Il avait baissé d’un ton. Le revoilà plus bruyant que jamais. Donald Trump a sorti une nouvelle fois l’arme des droits de douane, vendredi, menaçant d’imposer des taxes allant jusqu’à 50% sur les importations européennes.

Dimanche, virage à 180 degrés: il annonce, après un appel de la présidente de la Commission européenne, Ursula von der Leyen, une prolongation de la "pause tarifaire" jusqu’au 9 juillet. Une volte-face en moins de 48 heures.

Faut-il s’en inquiéter? La réponse est non. Et il serait temps de cesser de s’alarmer à chaque sortie de l’ancien président américain.

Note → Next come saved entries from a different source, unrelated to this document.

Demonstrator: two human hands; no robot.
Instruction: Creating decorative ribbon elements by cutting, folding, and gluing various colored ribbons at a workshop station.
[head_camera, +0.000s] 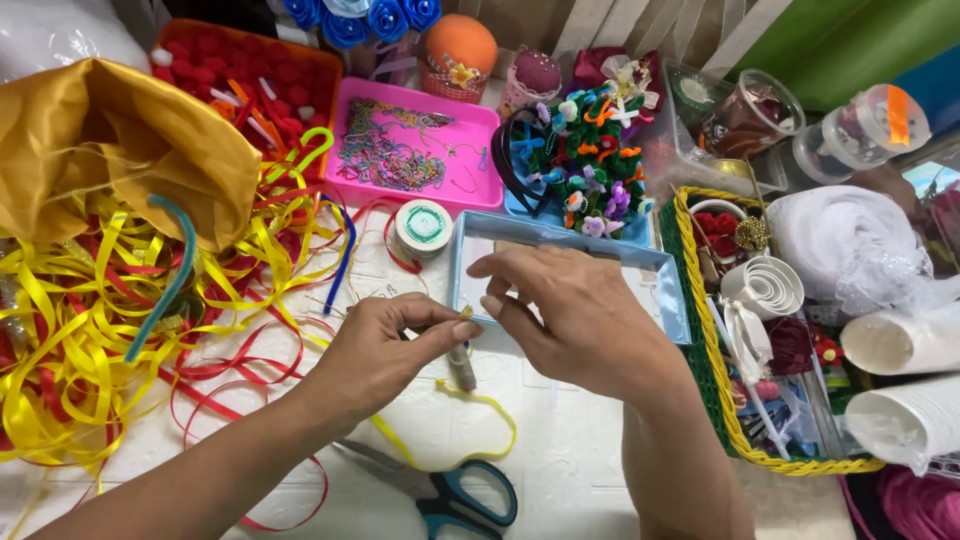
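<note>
Nearest, scissors (455, 497) with dark teal handles lying on the white surface (560, 450). Above, left hand (385, 345) reaching in from lower left, fingers pinched together on a small glue tube (462, 366), touching yellow ribbon (470, 400). Right hand (570, 310) arched, palm down, fingertips together at tube's top, before the blue tray (672, 300).

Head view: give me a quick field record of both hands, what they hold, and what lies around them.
left hand: pinches a small gold piece at the fingertips, above a small spool
right hand: fingers curled beside the left fingertips, over the light blue tray; grip unclear
yellow ribbon strip: loops on the white table below the hands
scissors: near edge, teal handles
left side: yellow and red ribbon pile
right side: yellow-rimmed basket of craft supplies
</note>
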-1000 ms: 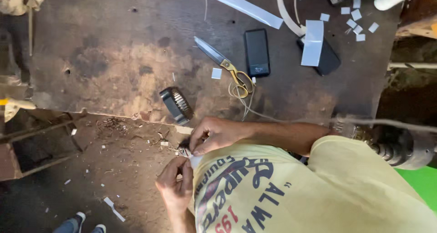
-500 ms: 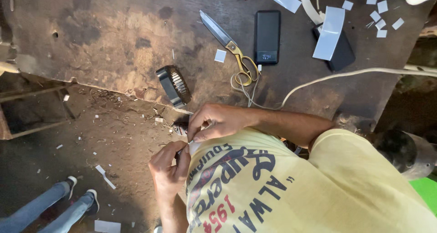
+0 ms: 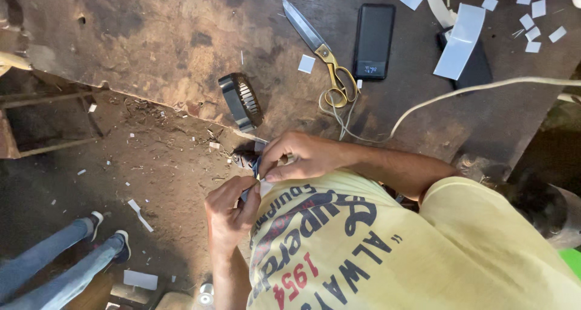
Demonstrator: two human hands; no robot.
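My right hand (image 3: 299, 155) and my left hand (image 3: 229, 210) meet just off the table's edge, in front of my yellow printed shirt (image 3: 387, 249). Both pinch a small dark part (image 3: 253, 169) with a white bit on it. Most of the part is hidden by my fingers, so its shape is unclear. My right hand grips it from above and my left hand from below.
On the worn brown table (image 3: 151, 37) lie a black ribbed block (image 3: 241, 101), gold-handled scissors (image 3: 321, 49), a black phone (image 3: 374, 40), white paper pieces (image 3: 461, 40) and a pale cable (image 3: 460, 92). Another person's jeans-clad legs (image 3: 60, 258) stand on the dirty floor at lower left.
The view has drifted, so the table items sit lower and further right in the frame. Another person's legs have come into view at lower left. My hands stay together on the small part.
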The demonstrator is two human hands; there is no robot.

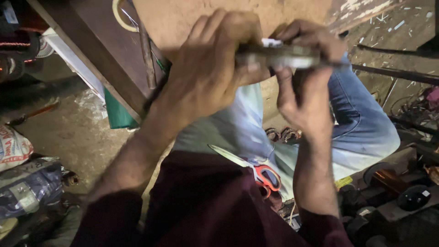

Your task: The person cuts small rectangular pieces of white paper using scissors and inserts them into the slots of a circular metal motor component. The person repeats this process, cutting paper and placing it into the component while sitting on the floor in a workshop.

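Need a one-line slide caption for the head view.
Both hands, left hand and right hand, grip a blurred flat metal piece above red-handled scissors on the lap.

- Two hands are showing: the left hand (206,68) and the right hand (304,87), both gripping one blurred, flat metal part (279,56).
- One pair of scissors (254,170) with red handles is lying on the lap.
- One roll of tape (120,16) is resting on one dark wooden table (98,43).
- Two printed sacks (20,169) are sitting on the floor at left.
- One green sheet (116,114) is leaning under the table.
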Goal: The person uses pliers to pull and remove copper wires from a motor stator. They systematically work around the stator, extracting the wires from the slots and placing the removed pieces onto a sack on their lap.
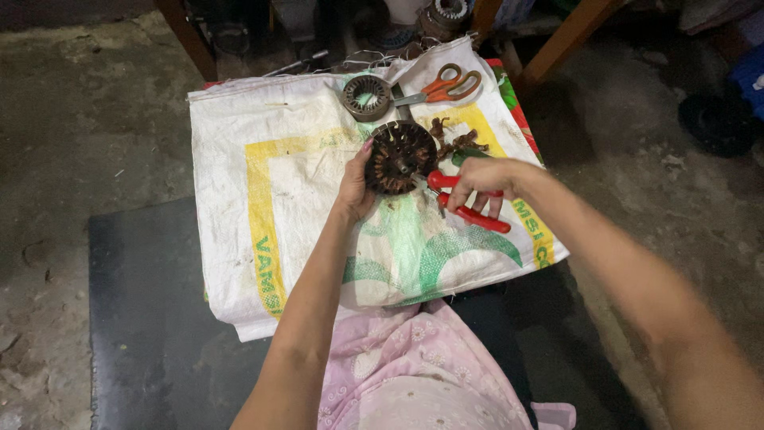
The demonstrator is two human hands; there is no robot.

Des menaces à répétition, rarement suivies d’effets

Les coups de pression de Donald Trump sont bien connus. Et ils sont, la plupart du temps, sans lendemain. Son entourage, à commencer par le secrétaire au Trésor Scott Bessent, travaille à l’inverse à une zone de libre-échange transatlantique.

De plus, une hausse brutale des droits de douane pénaliserait avant tout… les consommateurs américains. Plus de taxes, ce sont des produits plus chers. Et faut-il rappeler que Donald Trump a aussi été élu dans la foulée d'une crise inflationniste importante.

S’ajoute un constat largement partagé par les économistes: les guerres commerciales freinent la croissance mondiale. Et donc, par ricochet, celle des États-Unis. Inutile donc de s’affoler à chaque tweet ou déclaration. Comme diraient les Britanniques: "keep calm and carry on".

Un conflit plus politique qu’économique

Mais si les menaces ne se traduisent pas forcément en actes, elles ne sont pas sans fondement politique. Trump réagit à l’offensive réglementaire menée par l’Union européenne dans le numérique. En ligne de mire: le Digital Services Act (DSA) et surtout le Digital Markets Act (DMA).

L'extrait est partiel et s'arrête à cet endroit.